[Start of Attachment]

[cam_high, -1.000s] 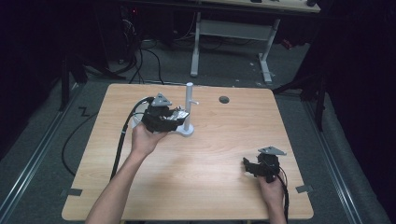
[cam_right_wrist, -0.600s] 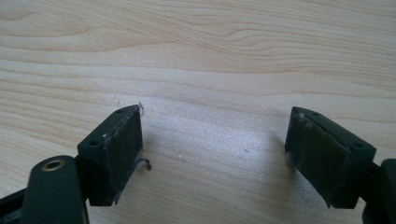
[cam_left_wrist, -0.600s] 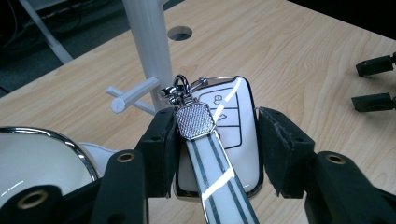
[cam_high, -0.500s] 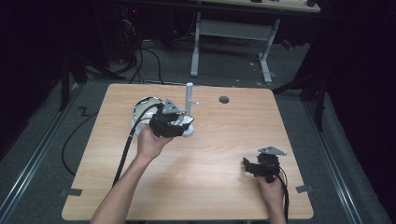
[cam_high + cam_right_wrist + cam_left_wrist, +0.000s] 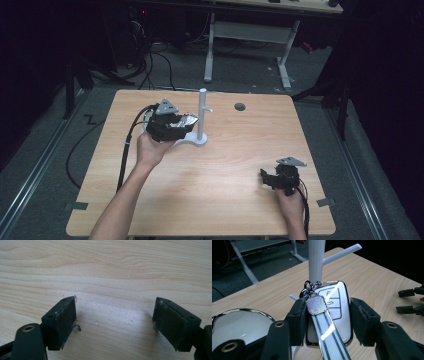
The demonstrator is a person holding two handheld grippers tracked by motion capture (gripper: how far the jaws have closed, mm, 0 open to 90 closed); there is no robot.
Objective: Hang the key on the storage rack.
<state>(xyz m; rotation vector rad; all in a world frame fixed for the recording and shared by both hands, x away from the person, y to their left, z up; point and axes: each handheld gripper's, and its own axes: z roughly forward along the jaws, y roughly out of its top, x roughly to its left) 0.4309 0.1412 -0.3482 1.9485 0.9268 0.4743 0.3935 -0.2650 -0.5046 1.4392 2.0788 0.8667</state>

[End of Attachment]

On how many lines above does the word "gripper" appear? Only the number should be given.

2